The compressed file apparently contains the entire directory structure from the website, as well as database files from the site, including a database of contacts and something labeled "some other minor thing" by whoever uploaded the torrent, according to a breakdown of the contents at Torrentfreak.com.

Oh, and there's another file labeled "password.txt." It's not as nefarious as it sounds. The file isn't going to help users unlock admissions and billing records or catch a preview of a work-in-progress thesis.

But it does contain this one tough-talk line: "Thomas gatton….stupid people, you don't use a secure password."

The .txt file also contains usernames and passwords for Gatton, a systems administrator, and another staffer. The complete compressed file also includes an .nfo file that reads in part: "Maybe you don't like it but this is to demonstrate that persons like tgatton(admin of the server) in they don't know how to secure a website."

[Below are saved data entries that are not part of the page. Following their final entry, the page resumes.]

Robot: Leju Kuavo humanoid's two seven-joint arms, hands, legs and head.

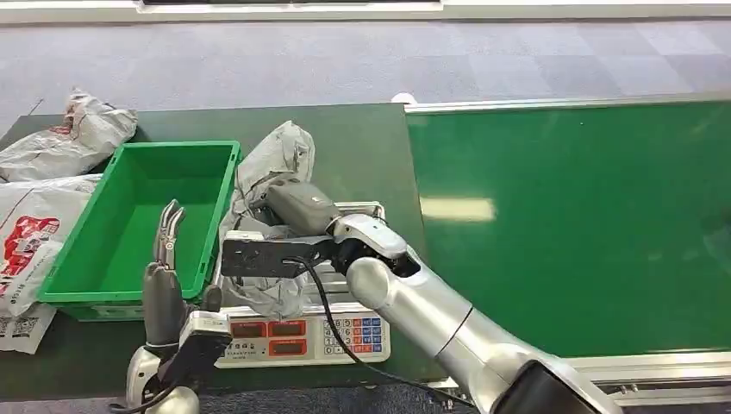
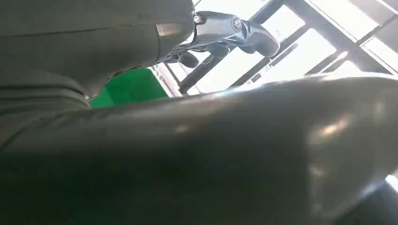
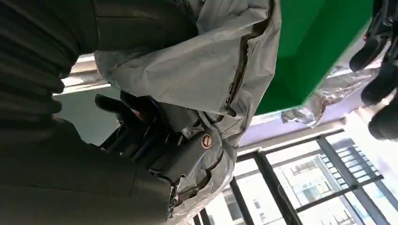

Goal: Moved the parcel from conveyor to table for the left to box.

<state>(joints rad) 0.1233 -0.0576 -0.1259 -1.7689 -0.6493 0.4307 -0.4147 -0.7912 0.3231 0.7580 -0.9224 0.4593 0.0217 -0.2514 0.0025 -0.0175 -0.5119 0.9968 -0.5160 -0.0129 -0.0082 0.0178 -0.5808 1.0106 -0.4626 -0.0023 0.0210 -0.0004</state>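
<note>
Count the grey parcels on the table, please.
3: one under the right hand beside the bin, parcel; two at the far left. Others may be hidden.

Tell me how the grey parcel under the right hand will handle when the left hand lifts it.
The grey parcel is a crumpled plastic mailer, so probably floppy, sagging around the fingers. Its glossy film looks slippery. Held by the right hand, it folds easily, suggesting light, soft contents.

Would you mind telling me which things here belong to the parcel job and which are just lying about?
Job: grey parcel held by right hand, left hand, green box, conveyor, table.
Lying about: scale, other parcels.
</note>
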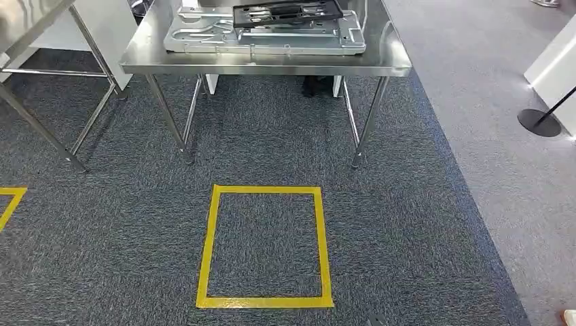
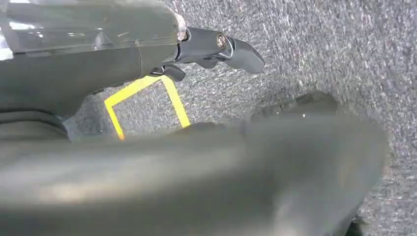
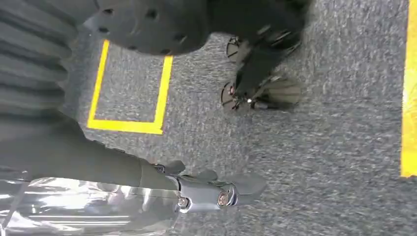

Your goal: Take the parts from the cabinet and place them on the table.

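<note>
On the far side of the scene stands a steel table (image 1: 272, 64), and two parts already lie on it: a silver metal tray-like part (image 1: 204, 34) flat on the top, and a black frame-like part (image 1: 289, 13) resting on top of it, toward its right half; so some of the placing looks done, though how many parts the job calls for cannot be told from here, and the cabinet they come from is nowhere among these views; a second steel table (image 1: 41, 75) stands at the far left, and a black stanchion base (image 1: 540, 122) sits on the lighter floor at the far right; between the robot and the table a yellow taped square (image 1: 265, 246) marks the grey carpet (image 1: 421, 224), near and roughly central, with the corner of another yellow marking (image 1: 10, 204) at the left edge; both arms hang low, their wrist cameras looking at the carpet; the left hand (image 2: 216, 49) carries nothing, its dark fingers extended and free over the floor; the right hand (image 3: 216, 191) is likewise empty, fingers stretched out and apart from anything; my judgement is that the robot is between deliveries, standing back from the table, with a trip to the cabinet for any remaining part the likely work left.
</note>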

Now imagine you're Thomas Gatton. And you get the call that the site you work on has been hacked and that the hacker is actually blaming you – by name – for making it so easy for him.

Humiliating.

Far be it from me to say if Gatton knows his security. Maybe he didn't have the resources. Maybe he thought it was secure enough. Not everyone needs to be wrapped up like the Department of Defense (wait, they get hacked, too). Maybe securing the GSAS site wasn't even Gatton's job. Maybe this isn't his fault.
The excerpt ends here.